• THE DATA:
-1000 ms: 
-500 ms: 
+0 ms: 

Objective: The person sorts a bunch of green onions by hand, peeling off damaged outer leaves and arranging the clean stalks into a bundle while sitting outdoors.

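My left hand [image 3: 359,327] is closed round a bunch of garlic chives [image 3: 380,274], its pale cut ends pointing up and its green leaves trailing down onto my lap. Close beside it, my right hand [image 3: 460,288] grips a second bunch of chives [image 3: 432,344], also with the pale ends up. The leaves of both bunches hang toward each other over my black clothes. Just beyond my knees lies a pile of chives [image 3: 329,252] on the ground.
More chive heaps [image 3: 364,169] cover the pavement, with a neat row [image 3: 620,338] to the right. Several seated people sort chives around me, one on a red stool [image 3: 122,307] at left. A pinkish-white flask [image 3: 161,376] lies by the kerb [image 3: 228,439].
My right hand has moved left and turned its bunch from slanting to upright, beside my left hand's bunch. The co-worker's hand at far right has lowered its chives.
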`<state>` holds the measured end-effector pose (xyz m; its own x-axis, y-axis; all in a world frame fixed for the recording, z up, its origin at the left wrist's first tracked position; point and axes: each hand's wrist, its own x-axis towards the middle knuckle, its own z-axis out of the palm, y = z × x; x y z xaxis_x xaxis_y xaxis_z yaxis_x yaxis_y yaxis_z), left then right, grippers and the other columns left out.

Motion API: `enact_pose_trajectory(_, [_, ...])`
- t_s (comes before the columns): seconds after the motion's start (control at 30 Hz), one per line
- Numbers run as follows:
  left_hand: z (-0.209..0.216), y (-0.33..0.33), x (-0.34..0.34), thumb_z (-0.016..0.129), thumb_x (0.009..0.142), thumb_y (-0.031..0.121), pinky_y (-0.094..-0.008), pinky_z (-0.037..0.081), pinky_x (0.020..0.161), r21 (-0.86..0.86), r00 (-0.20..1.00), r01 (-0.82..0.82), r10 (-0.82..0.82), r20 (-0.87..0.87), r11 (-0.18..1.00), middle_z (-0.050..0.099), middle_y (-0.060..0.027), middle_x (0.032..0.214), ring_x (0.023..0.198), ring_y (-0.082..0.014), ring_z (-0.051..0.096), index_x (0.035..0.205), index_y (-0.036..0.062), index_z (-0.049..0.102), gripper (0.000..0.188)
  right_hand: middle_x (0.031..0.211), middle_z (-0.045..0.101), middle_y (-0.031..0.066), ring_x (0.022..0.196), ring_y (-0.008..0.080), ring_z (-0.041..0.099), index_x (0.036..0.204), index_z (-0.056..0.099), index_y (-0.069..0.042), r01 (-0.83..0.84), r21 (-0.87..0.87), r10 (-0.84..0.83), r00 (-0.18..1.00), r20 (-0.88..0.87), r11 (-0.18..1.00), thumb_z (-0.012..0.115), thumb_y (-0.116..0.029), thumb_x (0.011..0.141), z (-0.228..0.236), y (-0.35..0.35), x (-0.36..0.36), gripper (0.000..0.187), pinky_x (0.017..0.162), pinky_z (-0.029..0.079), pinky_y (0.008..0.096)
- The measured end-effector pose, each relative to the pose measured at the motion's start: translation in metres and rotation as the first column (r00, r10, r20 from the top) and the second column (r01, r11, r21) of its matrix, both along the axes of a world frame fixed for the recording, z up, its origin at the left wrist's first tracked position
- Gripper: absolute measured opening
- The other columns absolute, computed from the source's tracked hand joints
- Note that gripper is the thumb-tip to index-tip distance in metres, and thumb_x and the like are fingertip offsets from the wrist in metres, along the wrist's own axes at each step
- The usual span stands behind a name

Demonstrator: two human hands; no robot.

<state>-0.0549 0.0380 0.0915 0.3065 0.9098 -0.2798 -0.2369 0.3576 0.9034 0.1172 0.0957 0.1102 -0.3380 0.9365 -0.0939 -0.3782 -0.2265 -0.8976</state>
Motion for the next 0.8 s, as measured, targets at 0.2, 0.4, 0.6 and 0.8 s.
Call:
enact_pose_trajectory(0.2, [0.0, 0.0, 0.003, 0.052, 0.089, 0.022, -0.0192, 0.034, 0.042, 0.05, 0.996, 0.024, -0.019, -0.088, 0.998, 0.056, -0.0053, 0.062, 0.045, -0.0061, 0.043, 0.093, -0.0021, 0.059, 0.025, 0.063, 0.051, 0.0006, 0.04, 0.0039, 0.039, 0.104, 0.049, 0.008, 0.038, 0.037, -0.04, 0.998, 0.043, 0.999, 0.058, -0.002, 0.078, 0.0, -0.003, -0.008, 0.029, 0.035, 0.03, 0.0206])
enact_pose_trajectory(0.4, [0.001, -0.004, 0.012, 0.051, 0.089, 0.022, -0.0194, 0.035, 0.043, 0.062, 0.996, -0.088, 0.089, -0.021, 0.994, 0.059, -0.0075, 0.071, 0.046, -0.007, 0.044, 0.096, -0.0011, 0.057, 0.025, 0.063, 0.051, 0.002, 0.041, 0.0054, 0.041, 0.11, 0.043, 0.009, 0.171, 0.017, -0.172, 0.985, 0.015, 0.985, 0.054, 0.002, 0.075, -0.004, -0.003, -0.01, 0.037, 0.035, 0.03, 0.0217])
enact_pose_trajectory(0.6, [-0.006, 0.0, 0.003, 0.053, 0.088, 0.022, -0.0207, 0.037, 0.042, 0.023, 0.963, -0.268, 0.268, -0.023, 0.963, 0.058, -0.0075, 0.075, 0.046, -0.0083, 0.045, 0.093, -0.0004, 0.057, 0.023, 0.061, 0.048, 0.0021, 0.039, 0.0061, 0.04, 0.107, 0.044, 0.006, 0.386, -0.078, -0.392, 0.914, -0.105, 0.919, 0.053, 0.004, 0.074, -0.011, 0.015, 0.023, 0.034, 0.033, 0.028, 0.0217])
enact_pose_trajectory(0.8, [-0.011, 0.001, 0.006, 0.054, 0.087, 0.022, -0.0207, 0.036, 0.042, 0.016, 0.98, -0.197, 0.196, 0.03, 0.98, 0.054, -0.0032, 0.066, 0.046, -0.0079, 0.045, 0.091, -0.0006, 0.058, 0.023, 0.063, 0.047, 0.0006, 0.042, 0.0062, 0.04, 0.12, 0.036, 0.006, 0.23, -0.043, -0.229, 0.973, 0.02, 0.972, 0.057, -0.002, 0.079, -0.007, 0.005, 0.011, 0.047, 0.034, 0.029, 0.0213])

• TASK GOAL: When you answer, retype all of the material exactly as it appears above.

• RESPONSE AREA:
-1000 ms: 
-500 ms: 
+0 ms: 

Objective: The person sorts a bunch of green onions by hand, peeling off damaged outer leaves and arranging the clean stalks into a bundle while sitting outdoors.

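My left hand [image 3: 359,327] is closed round a bunch of garlic chives [image 3: 380,274], its pale cut ends pointing up and its green leaves trailing down onto my lap. Close beside it, my right hand [image 3: 460,288] grips a second bunch of chives [image 3: 432,344], also with the pale ends up. The leaves of both bunches hang toward each other over my black clothes. Just beyond my knees lies a pile of chives [image 3: 329,252] on the ground.
More chive heaps [image 3: 364,169] cover the pavement, with a neat row [image 3: 620,338] to the right. Several seated people sort chives around me, one on a red stool [image 3: 122,307] at left. A pinkish-white flask [image 3: 161,376] lies by the kerb [image 3: 228,439].
My right hand has moved left and turned its bunch from slanting to upright, beside my left hand's bunch. The co-worker's hand at far right has lowered its chives.
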`<state>` holds the measured end-effector pose (xyz m; its own x-axis, y-axis; all in a world frame fixed for the recording, z up, its origin at the left wrist's first tracked position; point and axes: each hand's wrist, its own x-axis towards the middle knuckle, its own z-axis out of the palm, y = z × x; x y z xaxis_x xaxis_y xaxis_z yaxis_x yaxis_y yaxis_z), left then right, grippers and the other columns left out.

Motion API: `enact_pose_trajectory(_, [_, ...])`
- t_s (comes before the columns): seconds after the motion's start (control at 30 Hz), one per line
- Numbers run as follows:
  left_hand: z (-0.209..0.216), y (-0.33..0.33), x (-0.34..0.34), thumb_z (-0.016..0.129), thumb_x (0.009..0.142), thumb_y (-0.031..0.121), pinky_y (-0.094..-0.008), pinky_z (-0.037..0.081), pinky_x (0.020..0.161), r21 (-0.86..0.86), r00 (-0.20..1.00), r01 (-0.82..0.82), r10 (-0.82..0.82), r20 (-0.87..0.87), r11 (-0.18..1.00), middle_z (-0.050..0.099), middle_y (-0.060..0.027), middle_x (0.032..0.214), ring_x (0.023..0.198), ring_y (-0.082..0.014), ring_z (-0.051..0.096), index_x (0.035..0.205), index_y (-0.036..0.062), index_z (-0.049..0.102), gripper (0.000..0.188)
  right_hand: middle_x (0.031..0.211), middle_z (-0.045..0.101), middle_y (-0.031..0.066), ring_x (0.022..0.196), ring_y (-0.008..0.080), ring_z (-0.041..0.099), index_x (0.036..0.204), index_z (-0.056..0.099), index_y (-0.069..0.042), r01 (-0.83..0.84), r21 (-0.87..0.87), r10 (-0.84..0.83), r00 (-0.18..1.00), r20 (-0.88..0.87), r11 (-0.18..1.00), thumb_z (-0.012..0.115), thumb_y (-0.116..0.029), thumb_x (0.011..0.141), z (-0.228..0.236), y (-0.35..0.35), x (-0.36..0.36), gripper (0.000..0.187), pinky_x (0.017..0.162), pinky_z (-0.029..0.079), pinky_y (0.008..0.096)
- The measured end-effector pose, each relative to the pose measured at the motion's start: translation in metres and rotation as the first column (r00, r10, r20 from the top) and the second column (r01, r11, r21) of its matrix, both along the axes of a world frame fixed for the recording, z up, its origin at the left wrist's first tracked position
- Gripper: absolute measured opening
- The other columns absolute, computed from the source's tracked hand joints
- Note that gripper is the thumb-tip to index-tip distance in metres, and thumb_x and the like are fingertip offsets from the wrist in metres, along the wrist's own axes at each step
- The usual span stands behind a name

Demonstrator: two human hands; no robot.

<state>-0.0549 0.0380 0.0915 0.3065 0.9098 -0.2798 -0.2369 0.3576 0.9034 0.1172 0.0957 0.1102 -0.3380 0.9365 -0.0939 -0.3782 -0.2265 -0.8976</state>
Motion for the next 0.8 s, as measured, targets at 0.2, 0.4, 0.6 and 0.8 s.
Call:
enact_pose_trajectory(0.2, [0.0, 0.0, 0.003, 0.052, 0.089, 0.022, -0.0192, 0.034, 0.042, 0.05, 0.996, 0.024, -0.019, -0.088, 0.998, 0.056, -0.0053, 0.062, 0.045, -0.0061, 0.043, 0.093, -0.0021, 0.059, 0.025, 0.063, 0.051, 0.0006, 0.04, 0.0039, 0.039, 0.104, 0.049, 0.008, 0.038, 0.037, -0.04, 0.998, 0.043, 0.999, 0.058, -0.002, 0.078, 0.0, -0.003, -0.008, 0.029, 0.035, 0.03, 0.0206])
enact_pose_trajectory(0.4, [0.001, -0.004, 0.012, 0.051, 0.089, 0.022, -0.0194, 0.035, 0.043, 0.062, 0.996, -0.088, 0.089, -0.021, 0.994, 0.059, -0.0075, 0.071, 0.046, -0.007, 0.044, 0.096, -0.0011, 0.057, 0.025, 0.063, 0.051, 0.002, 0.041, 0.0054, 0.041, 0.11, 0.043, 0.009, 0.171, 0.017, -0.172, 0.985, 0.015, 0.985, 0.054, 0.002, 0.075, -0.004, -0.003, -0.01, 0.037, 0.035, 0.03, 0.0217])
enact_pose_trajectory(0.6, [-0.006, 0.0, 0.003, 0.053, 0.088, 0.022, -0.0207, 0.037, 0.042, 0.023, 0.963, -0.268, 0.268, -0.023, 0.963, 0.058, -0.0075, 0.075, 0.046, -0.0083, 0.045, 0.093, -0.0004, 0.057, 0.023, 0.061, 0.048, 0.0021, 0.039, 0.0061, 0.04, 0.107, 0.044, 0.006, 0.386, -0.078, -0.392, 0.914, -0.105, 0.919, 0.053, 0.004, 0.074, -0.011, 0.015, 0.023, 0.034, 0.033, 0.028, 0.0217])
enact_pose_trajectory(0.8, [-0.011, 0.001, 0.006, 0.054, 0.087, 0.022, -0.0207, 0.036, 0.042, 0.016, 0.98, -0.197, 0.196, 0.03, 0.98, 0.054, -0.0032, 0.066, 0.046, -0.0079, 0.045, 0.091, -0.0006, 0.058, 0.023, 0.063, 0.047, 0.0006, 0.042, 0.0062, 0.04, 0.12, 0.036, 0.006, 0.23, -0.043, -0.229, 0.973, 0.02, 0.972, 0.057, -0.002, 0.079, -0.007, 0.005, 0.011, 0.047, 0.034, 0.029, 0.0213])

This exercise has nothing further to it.